Nuestros recuerdos, y gran parte del arte y la literatura, están ensamblados con restos de raques, etimologías y bienes nullius (para la RAE: “los que no pertenecen a nadie; sea porque jamás han estado en dominio de persona alguna, sea porque su propietario los abandonó, sin ánimo de recuperarlos”).
Y es lo que acabo de hacer finalizada esta nueva inmersión en las revistas, cuando caí en la cuenta que la gran mayoría viene acompañada de mapas plegables, y muchos de ellos son pecios, porque varias de las divisiones geográficas son coloridos pecios de países de Europa, Asia y África del último cuarto del siglo pasado; geografía política desaparecida para dar origen a la actual que, con seguridad, Putin, Netanyahu y otros sátrapas mediante, habrá de cambiar, como lo está siendo Europa con los millares de emigrantes africanos que cruzan el Mediterráneo, intento en el que gran parte pierde la vida cuando naufraga.

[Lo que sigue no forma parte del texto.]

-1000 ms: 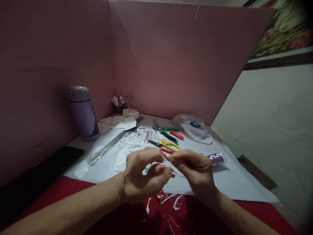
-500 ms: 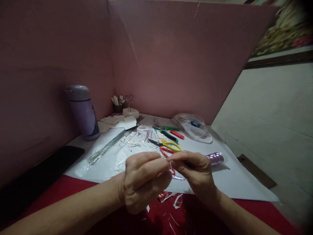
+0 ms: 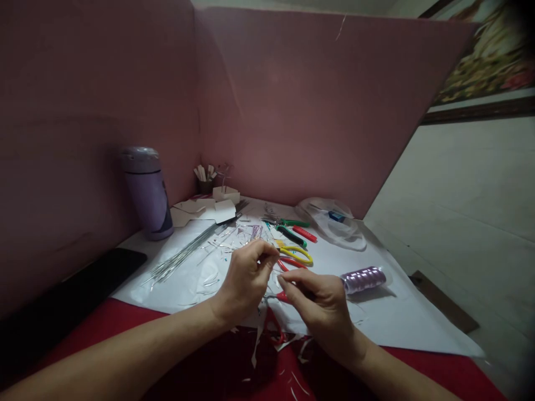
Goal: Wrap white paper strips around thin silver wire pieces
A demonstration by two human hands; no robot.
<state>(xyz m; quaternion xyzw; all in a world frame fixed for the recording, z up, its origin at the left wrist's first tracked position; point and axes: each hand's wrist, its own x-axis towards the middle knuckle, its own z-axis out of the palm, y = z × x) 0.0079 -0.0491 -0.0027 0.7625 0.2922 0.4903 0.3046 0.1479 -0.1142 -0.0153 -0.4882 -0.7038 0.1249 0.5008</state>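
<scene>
My left hand (image 3: 246, 281) is raised over the paper-covered table, thumb and fingertips pinched together. Just to its right, my right hand (image 3: 321, 309) also pinches, its fingertips lower and a small gap from the left ones. Whatever sits in either pinch is too small or hidden to name. Behind the fingertips lie pliers with yellow and red handles (image 3: 298, 256). Red-handled scissors (image 3: 273, 328) show between and below the hands, partly covered. A spool of shiny purple thread or ribbon (image 3: 364, 279) lies beside the right hand.
A bundle of thin wires (image 3: 184, 257) lies at left, before a purple tumbler (image 3: 148, 197). Pliers with green handles (image 3: 292, 236), a red stick-like piece (image 3: 305, 233) and a plastic bag (image 3: 355, 238) lie farther back. Scraps litter the white paper (image 3: 409, 323). Pink panels (image 3: 292, 111) enclose the table.
My hands have come apart slightly. The left one has moved farther forward and turned, uncovering the scissors; the right sits a little lower. The view has shifted slightly.
</scene>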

A su vez navegar nos ofrece otra metáfora de la vida, singladura que comienza con la botadura del nacimiento y el naufragio de la muerte, en palabras del poema de Nicolás Guillén: “La sangre es un mar inmenso / que baña todas las playas / Sobre sangre van los hombres, / navegando en sus barcazas / reman, que reman, que reman, / ¡nunca de remar descansan! … Ay de quien no tenga sangre, porque de remar acaba, y si acaba de remar, da con su cuerpo en la playa, un cuerpo seco y vacío, un cuerpo roto y sin alma…”.
Volví a reacomodar las National Geographic en su estante y pensé en los extravíos de mi imaginación; era hora de regresar de esas errancias mentales, cartografiarlas, construir nuevas cartas de marear y fijarlas por escrito. Ahora en compañía de Sor Juana Inés de la Cruz por: “Si los riesgos del mar considerara / ninguno se embarcara…”.
Y, buceando en mis recuerdos, otro pecio, desde el fondo de mis años de secundaria, me acuden las coplas de Jorge Manrique: “Nuestras vidas son los ríos / que van a dar a la mar, / que es el morir; / allí van los señoríos / derechos a se acabar / e consumir…”.